I have har files created as below for each date.
/ARC_DATA/FIFTEEN_MINS/ds=20220825.har
/ARC_DATA/FIFTEEN_MINS/ds=20220825.har/_SUCCESS
/ARC_DATA/FIFTEEN_MINS/ds=20220825.har/_index
/ARC_DATA/FIFTEEN_MINS/ds=20220825.har/_masterindex
/ARC_DATA/FIFTEEN_MINS/ds=20220825.har/part-0
/ARC_DATA/FIFTEEN_MINS/ds=20220825.har/part-1
The har files are created by archiving N number of avro files.
I would like to expose the har file data through Hive EXTERNAL table.
I have created EXTERNAL table using:
DROP TABLE pmdb.Arc15Mins;
CREATE EXTERNAL TABLE IF NOT EXISTS pmdb.Arc15Mins PARTITIONED BY (ds STRING) STORED AS AVRO LOCATION 'hdfs://pm-hadoop:8020/ARC_DATA/FIFTEEN_MINS/' TBLPROPERTIES('avro.schema.url'='hdfs://pm-hadoop:8020/SCHEMAS/15minsavro.avsc', 'discover.partitions' = 'true' , 'hive.enforce.bucketing' = 'true');
I have executed below commands, to load the data into partitions
ALTER TABLE pmdb.Arc15Mins ADD PARTITION (ds="20220825.har") LOCATION 'har://hdfs-pm-hadoop:8020/ARC_DATA/FIFTEEN_MINS/ds=20220825.har';
LOAD DATA INPATH 'har://hdfs-pm-hadoop:8020/ARC_DATA/FIFTEEN_MINS/ds=20220825.har' INTO TABLE pmdb.Arc15Mins PARTITION(ds="20220825.har");
MSCK REPAIR TABLE pmdb.Arc15Mins;
Still I am not able to get data from EXTERNAL table.

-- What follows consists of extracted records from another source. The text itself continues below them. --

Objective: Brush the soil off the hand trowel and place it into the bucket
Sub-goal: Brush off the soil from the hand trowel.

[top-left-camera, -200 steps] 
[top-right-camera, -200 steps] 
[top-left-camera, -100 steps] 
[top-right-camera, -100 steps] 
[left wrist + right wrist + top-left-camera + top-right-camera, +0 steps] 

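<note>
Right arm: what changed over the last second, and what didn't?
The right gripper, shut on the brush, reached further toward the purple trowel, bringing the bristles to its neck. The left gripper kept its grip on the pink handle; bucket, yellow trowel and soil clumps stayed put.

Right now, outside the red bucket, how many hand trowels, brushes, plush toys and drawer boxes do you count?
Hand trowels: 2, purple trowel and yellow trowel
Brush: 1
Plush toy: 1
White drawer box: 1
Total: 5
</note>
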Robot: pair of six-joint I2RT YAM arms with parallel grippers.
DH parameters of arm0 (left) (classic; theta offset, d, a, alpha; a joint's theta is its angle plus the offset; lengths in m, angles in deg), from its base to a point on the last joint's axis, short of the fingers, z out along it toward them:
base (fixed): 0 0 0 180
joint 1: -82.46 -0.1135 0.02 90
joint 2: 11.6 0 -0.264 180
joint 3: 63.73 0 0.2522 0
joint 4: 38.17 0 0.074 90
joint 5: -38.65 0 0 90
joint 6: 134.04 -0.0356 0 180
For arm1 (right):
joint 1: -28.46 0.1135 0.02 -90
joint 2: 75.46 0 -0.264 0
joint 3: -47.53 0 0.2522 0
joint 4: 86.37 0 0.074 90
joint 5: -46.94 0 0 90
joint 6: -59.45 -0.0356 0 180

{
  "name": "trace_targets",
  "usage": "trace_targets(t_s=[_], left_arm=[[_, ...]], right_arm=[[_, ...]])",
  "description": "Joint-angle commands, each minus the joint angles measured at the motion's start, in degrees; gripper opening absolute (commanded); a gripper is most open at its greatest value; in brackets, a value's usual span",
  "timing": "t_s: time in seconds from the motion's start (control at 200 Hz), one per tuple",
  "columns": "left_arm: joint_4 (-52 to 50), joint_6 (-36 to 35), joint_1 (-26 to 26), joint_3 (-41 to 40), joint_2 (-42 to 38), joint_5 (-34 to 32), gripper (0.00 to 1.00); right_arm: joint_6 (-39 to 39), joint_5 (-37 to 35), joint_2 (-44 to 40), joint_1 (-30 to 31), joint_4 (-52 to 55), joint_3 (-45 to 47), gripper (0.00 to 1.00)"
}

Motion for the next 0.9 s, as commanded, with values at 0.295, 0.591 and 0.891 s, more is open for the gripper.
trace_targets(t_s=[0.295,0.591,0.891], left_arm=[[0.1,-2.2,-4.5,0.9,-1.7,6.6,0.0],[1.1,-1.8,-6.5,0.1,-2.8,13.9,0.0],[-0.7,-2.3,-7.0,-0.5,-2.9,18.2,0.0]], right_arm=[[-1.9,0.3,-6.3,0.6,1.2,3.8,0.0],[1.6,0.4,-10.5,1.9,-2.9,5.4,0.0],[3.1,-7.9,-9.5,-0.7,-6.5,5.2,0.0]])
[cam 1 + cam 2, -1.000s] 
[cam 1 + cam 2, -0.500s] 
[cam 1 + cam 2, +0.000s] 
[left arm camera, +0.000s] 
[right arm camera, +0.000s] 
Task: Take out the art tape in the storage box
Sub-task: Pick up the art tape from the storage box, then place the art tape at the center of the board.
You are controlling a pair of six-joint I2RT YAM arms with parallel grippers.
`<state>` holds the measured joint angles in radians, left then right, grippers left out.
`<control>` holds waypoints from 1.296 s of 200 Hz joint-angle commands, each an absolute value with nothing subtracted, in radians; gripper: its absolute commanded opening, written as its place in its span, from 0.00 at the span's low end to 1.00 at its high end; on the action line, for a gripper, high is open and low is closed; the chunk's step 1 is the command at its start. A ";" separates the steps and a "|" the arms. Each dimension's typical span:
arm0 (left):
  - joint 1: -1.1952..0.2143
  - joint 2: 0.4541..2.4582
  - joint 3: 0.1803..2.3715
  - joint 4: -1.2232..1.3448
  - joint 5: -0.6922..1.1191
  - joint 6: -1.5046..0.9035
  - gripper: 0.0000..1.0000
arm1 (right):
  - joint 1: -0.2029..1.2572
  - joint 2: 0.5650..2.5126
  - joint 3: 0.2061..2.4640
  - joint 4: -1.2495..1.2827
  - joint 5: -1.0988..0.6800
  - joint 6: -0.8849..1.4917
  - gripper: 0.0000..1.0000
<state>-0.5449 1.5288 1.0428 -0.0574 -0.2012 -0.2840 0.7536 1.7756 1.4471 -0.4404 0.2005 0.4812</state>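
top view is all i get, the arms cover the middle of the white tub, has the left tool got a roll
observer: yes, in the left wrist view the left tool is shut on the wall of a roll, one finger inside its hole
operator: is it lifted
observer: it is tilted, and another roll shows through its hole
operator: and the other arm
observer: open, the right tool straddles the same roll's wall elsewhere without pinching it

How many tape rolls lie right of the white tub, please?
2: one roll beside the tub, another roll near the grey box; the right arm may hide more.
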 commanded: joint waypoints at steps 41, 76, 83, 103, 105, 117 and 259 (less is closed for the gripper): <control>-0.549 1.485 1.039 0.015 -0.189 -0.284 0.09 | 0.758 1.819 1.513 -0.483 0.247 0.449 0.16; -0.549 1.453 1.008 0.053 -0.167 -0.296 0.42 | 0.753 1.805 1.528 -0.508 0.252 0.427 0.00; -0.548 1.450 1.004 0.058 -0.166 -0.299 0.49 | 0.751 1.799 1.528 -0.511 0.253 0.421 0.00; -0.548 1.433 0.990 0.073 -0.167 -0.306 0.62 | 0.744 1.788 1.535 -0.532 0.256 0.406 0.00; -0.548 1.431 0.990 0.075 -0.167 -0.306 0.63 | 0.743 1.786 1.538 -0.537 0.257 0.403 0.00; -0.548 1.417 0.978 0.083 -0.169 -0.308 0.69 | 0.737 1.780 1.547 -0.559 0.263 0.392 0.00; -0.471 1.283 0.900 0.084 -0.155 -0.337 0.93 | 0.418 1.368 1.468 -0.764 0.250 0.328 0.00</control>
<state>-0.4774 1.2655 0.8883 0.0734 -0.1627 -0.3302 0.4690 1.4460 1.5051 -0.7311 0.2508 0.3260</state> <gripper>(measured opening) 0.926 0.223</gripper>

Below select query returns 0 rows.
SELECT * from pmdb.Arc15Mins;
My questions are:
- Is it possible to expose har file data through HIVE EXTERNAL table?
- If possible, what should be the LOCATION value in CREATE TABLE command?
- ALTER TABLE and/or LOAD DATA INPATH supports har file format ?